Troisième difficulté : faire accepter le développement durable comme un enjeu qui dépasse la gestion des ressources naturelles. Pour le grand public, il se résume souvent à préserver les plantes et les animaux. Il va bien au-delà : c’est une autre manière de produire, une autre organisation de la société, la définition d’autres priorités. Il s’agit de "vivre ensemble", de créer des structures de participation démocratique. Mais cet aspect primordial n’est pas mis en oeuvre.

Les indicateurs de développement durable et les indicateurs de pauvreté créés par les Nations unies existent-ils en Europe ?

Riccardo Petrella : Des débats ont lieu au sein des instances européennes. Des experts : souvent les experts : soulèvent de temps en temps la question de l’application des indicateurs mis au point par le PNUD. Mais il n’existe pas d’application réelle en Europe.

Ne manque-t-on pas de véritables débats, d’informations ?

Riccardo Petrella : L’information existe. On manque surtout de luttes, de stimulant pour un débat politique et un engagement. Je le répète, on est dans une phase "tiède". L’idée est acceptée que le développement durable consiste à s’occuper des arbres, des lacs... La vraie mesure pour que le développement durable soit compris comme un autre modèle de développement économique et social serait la lutte, précisément politique et sociale, qui utilise les instruments de la démocratie représentative.

Existe-t-il un apport de l’Europe aux autres continents dans le domaine du développement durable ?

Riccardo Petrella : Le développement durable sera limité tant que le monde entier ne pourra contrecarrer le pouvoir extrême des Etats-Unis de définir les problèmes à l’ordre du jour et d’imposer les décisions. Le président Bush ne voulait pas se rendre à Rio en 1992, même 48 heures avant la Conférence ! Il a accepté seulement quand il a eu l’assurance qu’aucune résolution ne remettrait en cause le niveau de vie des Etats-Unis, leur développement industriel et leurs grandes exploitations agricoles. A Kyoto, les Etats-Unis ont imposé leur solution aux problèmes climatologiques et des émissions de CO2 : elle passe par le marché et par la vente du droit de polluer !

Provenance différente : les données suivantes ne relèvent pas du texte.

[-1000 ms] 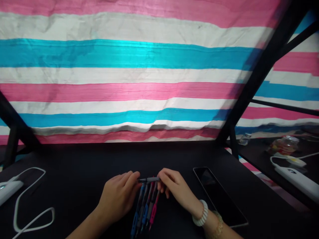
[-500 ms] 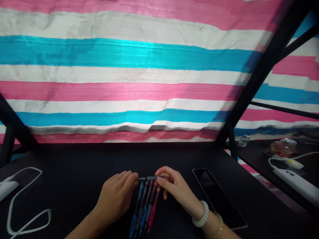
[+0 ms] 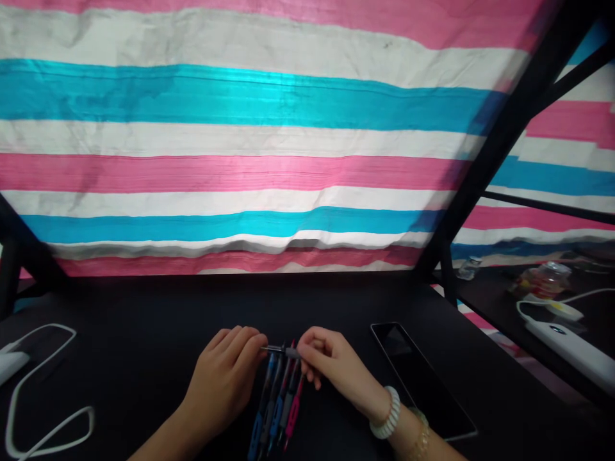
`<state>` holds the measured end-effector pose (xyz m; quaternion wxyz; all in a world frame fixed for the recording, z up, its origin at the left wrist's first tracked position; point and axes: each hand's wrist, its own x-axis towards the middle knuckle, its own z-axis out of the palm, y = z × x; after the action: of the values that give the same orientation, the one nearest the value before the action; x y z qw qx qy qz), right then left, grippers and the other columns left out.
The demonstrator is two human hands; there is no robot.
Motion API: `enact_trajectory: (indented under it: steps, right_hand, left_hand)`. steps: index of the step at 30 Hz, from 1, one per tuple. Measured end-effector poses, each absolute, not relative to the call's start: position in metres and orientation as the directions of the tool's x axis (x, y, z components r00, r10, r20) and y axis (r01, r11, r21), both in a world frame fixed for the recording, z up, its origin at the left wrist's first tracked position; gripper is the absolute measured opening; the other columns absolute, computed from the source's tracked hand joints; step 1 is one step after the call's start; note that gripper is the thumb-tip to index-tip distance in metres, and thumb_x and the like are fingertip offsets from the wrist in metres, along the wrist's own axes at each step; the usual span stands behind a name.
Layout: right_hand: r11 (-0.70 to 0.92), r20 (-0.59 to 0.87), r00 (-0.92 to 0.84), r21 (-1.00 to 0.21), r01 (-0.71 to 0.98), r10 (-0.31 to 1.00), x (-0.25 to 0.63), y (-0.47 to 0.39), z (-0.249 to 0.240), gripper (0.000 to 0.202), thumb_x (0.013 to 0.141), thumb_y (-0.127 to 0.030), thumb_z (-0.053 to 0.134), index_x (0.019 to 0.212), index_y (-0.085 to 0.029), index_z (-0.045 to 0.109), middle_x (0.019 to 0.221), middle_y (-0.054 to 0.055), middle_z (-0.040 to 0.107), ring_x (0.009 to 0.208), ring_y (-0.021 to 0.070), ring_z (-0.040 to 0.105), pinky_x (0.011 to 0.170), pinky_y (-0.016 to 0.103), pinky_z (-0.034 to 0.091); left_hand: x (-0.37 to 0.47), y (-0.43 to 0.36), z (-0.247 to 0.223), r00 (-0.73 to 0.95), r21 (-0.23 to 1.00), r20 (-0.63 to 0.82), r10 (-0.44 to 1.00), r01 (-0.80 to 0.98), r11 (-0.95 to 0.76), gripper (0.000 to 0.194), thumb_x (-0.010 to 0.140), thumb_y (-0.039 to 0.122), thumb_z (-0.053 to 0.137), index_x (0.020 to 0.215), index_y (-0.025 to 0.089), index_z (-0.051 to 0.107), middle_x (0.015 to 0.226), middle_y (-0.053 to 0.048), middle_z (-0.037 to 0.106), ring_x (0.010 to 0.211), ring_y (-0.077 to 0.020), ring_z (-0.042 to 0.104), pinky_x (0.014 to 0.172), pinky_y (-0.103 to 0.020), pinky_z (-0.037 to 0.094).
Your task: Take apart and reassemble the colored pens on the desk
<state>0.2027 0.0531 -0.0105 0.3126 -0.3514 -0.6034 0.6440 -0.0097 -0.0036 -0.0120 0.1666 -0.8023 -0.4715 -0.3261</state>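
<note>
A pen point(image 3: 278, 349) with a clear barrel and a grey grip lies crosswise between my hands, its thin tip end to the left. My left hand point(image 3: 229, 378) is closed, thumb and forefinger at that tip end; the rest of what lies inside it is hidden. My right hand point(image 3: 331, 358) pinches the pen by the grey part, its other fingers curled loosely. Below, several pens lie side by side, among them a blue pen point(image 3: 255, 430), a grey pen point(image 3: 266, 429) and a pink pen point(image 3: 293, 413). Their upper ends sit just under the held pen.
A dark phone or tablet point(image 3: 427, 384) lies right of my right hand. A white cable point(image 3: 19, 390) loops from a white device point(image 3: 12, 366) at the left. Beyond the black frame point(image 3: 494, 153), a side surface bears jars point(image 3: 552, 280) and a white power bank point(image 3: 569, 352).
The thin end of the pen now shows beside my left thumb. My right hand has lowered slightly, its fingers drawn closer together. The pens below lie as before.
</note>
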Motion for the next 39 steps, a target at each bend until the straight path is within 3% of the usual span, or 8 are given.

Le développement durable est structurellement empêché sous la pression des Etats-Unis. Par exemple, la généralisation du principe de droit de propriété intellectuelle entraîne la transformation de toute chose en marchandise. Cette généralisation a donné au capital privé la capacité de s’approprier toutes les ressources matérielles et immatérielles : le sol, l’eau, les semences, le génome, le vivant, les espèces.

Toutes les recherches sur le génome sont libres depuis 1996 aux Etats-Unis. L’Etat ne les finance plus, le privé se les approprie. Par un vote du Parlement européen du 18 mai 1998, l’Europe a laissé la porte ouverte à la gestion privée du génome humain. Elle a introduit un certain nombre de contraintes et de restrictions mais en insistant sur la victoire probable des entreprises américaines si les entreprises européennes n’étaient pas aussi libres que leurs concurrentes. Dans ces conditions, si les intérêts privés s’approprient le capital biologique microbien, végétal, animal, humain, le développement durable ne sera plus qu’une rhétorique. Il risque de n’être appliqué nulle part ! Pour en limiter les effets, un code de conduite imposé aux entreprises pharmaceutiques et chimiques dans le monde entier, susceptible d’évaluation publique, assorti d’un pouvoir d’interdiction en cas d’infraction, serait vraiment un minimum. La lutte contre la privatisation des ressources de la planète me semble la condition du développement durable.

* Professeur à l’Université catholique de Louvain, conseiller à la Commission de l’Union européenne.